Cuckoo libre
"I'm not a political person," says Tiant, sitting in a booth at Game On! near Fenway Park, looking sharp in a black leather jacket with a Bluetooth headset clipped to his ear and a giant 2004 World Series ring on his finger. His famous Fu Manchu is now cottony white. It's the second most expressive part of his face, after his empathic, amber-colored eyes.
Certainly, one can't picture the jovial, cigar-chomping Tiant speaking as provocatively as the Sox' Mike Lowell did back in 2006, when news reports revealed that Fidel Castro was gravely ill. "I hope he does die," said Lowell, whose parents fled the dictatorship for Puerto Rico in 1960. "Castro killed members of my family."
But if Tiant isn't especially "political," his life has been indelibly touched by politics.
By the time of the 1959 Cuban revolution, Tiant had begun to establish himself as a power-pitching phenom on the baseball-crazy island.

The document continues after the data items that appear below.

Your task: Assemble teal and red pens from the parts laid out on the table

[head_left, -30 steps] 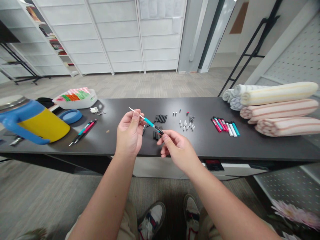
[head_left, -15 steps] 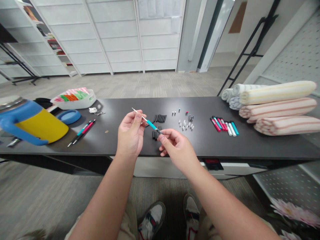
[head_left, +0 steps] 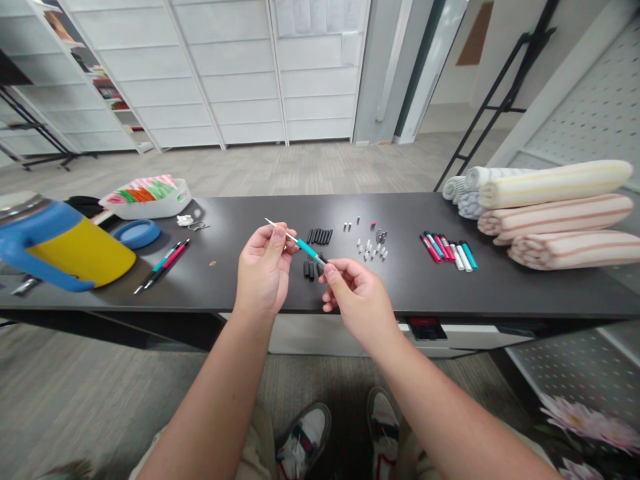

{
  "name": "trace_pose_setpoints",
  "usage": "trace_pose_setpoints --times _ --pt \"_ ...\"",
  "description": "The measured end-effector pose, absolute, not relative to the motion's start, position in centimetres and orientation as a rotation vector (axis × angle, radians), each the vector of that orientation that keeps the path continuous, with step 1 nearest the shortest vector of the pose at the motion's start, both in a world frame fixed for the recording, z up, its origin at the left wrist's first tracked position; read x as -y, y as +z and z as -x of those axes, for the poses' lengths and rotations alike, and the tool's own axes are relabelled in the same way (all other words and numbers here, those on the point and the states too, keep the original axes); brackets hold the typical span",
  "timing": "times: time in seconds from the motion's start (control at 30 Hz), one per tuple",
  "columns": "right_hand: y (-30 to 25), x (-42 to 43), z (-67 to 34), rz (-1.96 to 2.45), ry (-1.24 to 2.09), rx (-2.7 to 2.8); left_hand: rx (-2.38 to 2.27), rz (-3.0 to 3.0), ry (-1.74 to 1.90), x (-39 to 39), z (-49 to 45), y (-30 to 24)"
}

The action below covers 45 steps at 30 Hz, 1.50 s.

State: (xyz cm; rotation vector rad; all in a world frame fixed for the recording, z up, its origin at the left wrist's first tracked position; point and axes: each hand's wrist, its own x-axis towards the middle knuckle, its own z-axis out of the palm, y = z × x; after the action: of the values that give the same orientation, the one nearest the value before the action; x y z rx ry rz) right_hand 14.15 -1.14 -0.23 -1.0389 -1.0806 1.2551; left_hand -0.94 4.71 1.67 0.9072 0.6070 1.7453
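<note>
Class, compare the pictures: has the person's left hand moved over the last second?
Yes, slightly. The left hand has shifted to the right in the view, closer to the row of black tubes lying on the table.

We hold a turquoise pen barrel [head_left: 307, 248] between our two hands, above a black table [head_left: 410, 290].
Our left hand [head_left: 264, 270] pinches the slim white rod [head_left: 271, 222] poking from its upper end, while our right hand [head_left: 357, 287] grips its lower end; beyond them lie black tubes [head_left: 319, 237] and small white pieces [head_left: 368, 255], with rolled towels [head_left: 555, 223] to our right and a blue-and-yellow jug [head_left: 85, 250] to our left.
</note>
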Motion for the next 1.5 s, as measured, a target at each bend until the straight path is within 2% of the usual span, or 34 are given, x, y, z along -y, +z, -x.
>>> trace_pose_setpoints --times 0.6,1.5 --pt "-0.79 1.27 -14.08 1.052 1.220 1.125 -0.622 -0.876 1.824 -4.77 0.47 1.10" --pt "-0.55 1.21 -14.29 1.019 1.243 1.127 -0.645 -0.905 1.686 -4.89 1.11 1.29"
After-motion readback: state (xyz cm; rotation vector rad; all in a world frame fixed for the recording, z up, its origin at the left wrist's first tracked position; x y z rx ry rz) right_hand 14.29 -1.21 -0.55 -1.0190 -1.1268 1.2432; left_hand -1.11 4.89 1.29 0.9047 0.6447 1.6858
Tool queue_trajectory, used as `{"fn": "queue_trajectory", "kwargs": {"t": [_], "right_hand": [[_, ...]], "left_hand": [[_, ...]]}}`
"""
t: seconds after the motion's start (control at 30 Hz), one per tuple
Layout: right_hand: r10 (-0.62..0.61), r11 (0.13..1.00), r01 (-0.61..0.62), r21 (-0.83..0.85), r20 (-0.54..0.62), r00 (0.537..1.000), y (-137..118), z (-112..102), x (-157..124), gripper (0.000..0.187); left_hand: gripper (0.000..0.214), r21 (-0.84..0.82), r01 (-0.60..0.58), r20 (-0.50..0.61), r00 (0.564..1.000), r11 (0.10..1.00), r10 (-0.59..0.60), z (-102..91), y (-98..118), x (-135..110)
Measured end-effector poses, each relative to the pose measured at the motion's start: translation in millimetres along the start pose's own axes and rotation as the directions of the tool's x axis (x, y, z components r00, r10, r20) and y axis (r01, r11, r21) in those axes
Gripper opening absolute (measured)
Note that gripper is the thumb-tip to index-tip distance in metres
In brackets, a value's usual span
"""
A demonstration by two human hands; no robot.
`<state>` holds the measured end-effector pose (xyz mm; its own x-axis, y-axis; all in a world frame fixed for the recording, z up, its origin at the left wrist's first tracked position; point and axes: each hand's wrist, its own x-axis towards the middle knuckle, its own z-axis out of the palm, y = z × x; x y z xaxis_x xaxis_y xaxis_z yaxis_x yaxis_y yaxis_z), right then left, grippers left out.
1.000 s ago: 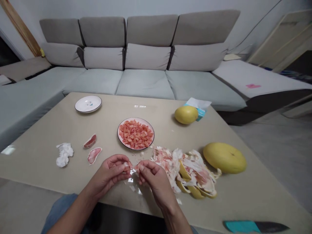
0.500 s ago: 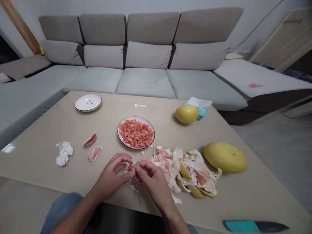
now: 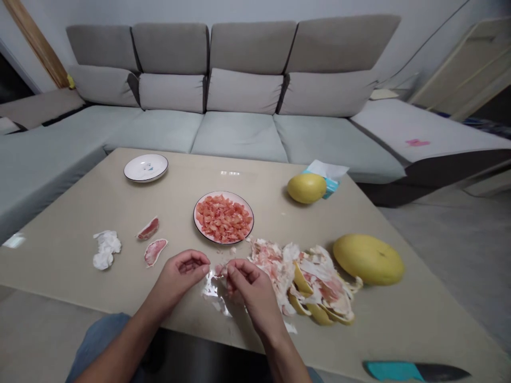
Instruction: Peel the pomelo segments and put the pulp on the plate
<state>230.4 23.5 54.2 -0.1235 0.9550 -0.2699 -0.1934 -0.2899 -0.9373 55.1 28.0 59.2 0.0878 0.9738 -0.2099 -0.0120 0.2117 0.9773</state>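
Over the near part of the table, my left hand [image 3: 182, 274] has its thumb and fingertips pinched together; anything between them is too small to make out. A short gap separates it from my right hand [image 3: 253, 287], which is closed in a pinch on a small pinkish-white scrap of pomelo membrane [image 3: 220, 269]. Just beyond both hands is a round plate [image 3: 195, 226] with a dark rim, heaped with red pomelo pulp [image 3: 223, 217]. To the left of my left hand lie two pomelo segments, one skin-covered [image 3: 148, 229] and one with pale edges [image 3: 155, 252].
Right of my hands spreads a pile of membranes and peel [image 3: 311, 282]. Whole pomelos [image 3: 369, 259] [image 3: 306, 188] sit beyond it, one against a tissue pack [image 3: 332, 183]. A teal-handled knife [image 3: 415, 371] lies front right; crumpled tissue [image 3: 106, 249] and another plate [image 3: 146, 168] are left.
My hands have moved apart; earlier their fingertips met around a small piece. The left hand has shifted left, while the scrap now stays at my right fingertips.
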Motion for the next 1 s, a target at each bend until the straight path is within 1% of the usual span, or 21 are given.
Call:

Castro — himself a pitcher manqué— took note.
"I met him twice," says Tiant. "He used to come into the clubhouse. The last year we play in Cuba, in '61, he used to come and shake your hand."
That year, Tiant was splitting his time between playing in Cuba and the Mexican League. But in the wake of the Bay of Pigs, Castro consolidated power and locked down the island. Having abolished professional sports, he gave an ultimatum to any Cuban athlete playing abroad: return and play as an amateur or don't come home again.
And so what Tiant thought would be a three-month stint in Mexico turned into 46 years of exile. He swore he'd never go back as long as Castro was in power. But the years wore on and on. "It bother me a lot," he says. "I was the only child. My mom and dad no was young person. My father was maybe middle 50s. I thought I was never gonna see them again. It was hard, my first five years. Then, after a while, after I got my family, that made me happy in some ways: I got family to take care of now. I can't think too much or I'll go cuckoo."
Loooooeee!
The Cleveland Indians purchased Tiant's contract in 1961 for $35,000. After paying his dues in the minors, enduring segregation and racist taunts in the Jim Crow South — "they call you everything in the dictionary" — Tiant made his American professional debut in 1964.
Soon, he was dominating Major League Baseball. In 1966, he threw four straight shutouts. In 1968, he led the Majors with an obscene 1.60 ERA — the lowest in nearly 50 years — and nine shutouts. Add to that 21 wins and 264 strikeouts. Stat-wise, says famed sportswriter Peter Gammons in the film, it was "one of the five greatest seasons in the history of baseball."
But the next two seasons were marred by injuries. Cleveland gave up on him, trading Tiant to the Minnesota Twins, and soon after that he was demoted to the minors. His career looked to be all but over.
Enter the Red Sox, who took a flyer on him in 1971.